**Instructions to follow**
Copy all lines of the listing that include the string "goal".
Records to process START
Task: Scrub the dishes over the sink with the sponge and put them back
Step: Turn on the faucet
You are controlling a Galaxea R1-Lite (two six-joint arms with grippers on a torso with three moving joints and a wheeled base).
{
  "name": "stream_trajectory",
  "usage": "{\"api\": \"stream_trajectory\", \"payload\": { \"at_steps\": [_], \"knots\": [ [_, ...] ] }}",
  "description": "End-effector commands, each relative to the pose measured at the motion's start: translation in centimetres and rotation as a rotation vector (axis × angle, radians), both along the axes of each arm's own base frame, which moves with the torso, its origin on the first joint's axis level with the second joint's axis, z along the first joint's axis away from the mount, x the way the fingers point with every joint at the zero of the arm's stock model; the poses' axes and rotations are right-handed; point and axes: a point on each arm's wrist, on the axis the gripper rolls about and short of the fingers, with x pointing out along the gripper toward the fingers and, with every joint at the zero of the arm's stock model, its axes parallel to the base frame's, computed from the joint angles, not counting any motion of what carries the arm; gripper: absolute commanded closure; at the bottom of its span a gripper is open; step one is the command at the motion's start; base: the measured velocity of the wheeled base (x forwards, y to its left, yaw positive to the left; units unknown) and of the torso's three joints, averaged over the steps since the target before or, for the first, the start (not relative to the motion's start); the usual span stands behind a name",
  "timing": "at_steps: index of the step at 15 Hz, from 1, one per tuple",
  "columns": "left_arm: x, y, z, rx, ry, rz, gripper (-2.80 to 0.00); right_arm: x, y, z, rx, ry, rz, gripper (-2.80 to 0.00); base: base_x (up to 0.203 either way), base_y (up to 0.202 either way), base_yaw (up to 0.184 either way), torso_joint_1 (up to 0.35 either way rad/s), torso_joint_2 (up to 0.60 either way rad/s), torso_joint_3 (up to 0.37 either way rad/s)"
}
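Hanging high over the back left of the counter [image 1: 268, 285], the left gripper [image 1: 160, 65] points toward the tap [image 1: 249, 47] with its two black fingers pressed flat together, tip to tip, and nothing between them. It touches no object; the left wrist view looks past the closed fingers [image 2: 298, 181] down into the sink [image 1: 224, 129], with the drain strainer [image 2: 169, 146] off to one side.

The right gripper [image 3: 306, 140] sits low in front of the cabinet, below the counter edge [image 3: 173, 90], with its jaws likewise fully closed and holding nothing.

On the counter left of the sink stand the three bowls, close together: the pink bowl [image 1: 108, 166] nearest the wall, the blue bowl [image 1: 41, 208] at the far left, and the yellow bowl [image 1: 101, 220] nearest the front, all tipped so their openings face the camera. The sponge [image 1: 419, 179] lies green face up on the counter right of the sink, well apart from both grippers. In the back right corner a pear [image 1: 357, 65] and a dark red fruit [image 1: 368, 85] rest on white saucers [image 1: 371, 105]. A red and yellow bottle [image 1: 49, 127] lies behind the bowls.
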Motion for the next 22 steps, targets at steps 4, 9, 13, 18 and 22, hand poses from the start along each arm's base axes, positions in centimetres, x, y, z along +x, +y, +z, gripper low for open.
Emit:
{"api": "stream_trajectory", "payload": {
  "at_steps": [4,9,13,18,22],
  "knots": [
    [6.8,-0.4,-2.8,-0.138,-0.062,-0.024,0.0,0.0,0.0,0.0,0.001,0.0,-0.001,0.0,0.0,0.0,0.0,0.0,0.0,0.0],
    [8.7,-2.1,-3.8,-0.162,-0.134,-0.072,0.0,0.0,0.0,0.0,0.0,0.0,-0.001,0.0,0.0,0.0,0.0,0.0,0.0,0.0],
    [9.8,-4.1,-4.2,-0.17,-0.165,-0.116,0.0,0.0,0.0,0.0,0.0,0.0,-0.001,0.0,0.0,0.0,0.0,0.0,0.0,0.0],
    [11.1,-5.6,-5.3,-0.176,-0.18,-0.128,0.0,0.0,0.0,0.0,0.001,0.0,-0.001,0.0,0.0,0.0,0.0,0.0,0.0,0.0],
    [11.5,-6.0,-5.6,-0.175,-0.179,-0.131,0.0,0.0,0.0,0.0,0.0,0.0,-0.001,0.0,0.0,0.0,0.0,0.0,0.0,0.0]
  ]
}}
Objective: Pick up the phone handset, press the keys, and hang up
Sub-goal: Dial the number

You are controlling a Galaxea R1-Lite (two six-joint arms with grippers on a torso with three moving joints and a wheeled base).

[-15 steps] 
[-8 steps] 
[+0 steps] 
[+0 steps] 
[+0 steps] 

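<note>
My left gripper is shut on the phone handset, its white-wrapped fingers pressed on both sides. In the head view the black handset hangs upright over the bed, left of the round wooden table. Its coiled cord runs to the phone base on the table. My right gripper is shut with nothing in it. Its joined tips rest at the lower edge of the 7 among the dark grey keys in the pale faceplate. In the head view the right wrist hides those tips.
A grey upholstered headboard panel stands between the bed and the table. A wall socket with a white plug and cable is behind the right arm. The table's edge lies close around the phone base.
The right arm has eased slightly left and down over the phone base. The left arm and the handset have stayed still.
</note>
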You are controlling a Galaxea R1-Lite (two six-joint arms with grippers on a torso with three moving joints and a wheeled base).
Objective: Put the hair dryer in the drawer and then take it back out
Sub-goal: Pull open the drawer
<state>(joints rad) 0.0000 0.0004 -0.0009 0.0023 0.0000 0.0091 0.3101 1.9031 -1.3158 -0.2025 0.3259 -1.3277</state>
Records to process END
**Answer for this exercise**
Sub-goal: Dial the number
Sub-goal: Pull open the drawer

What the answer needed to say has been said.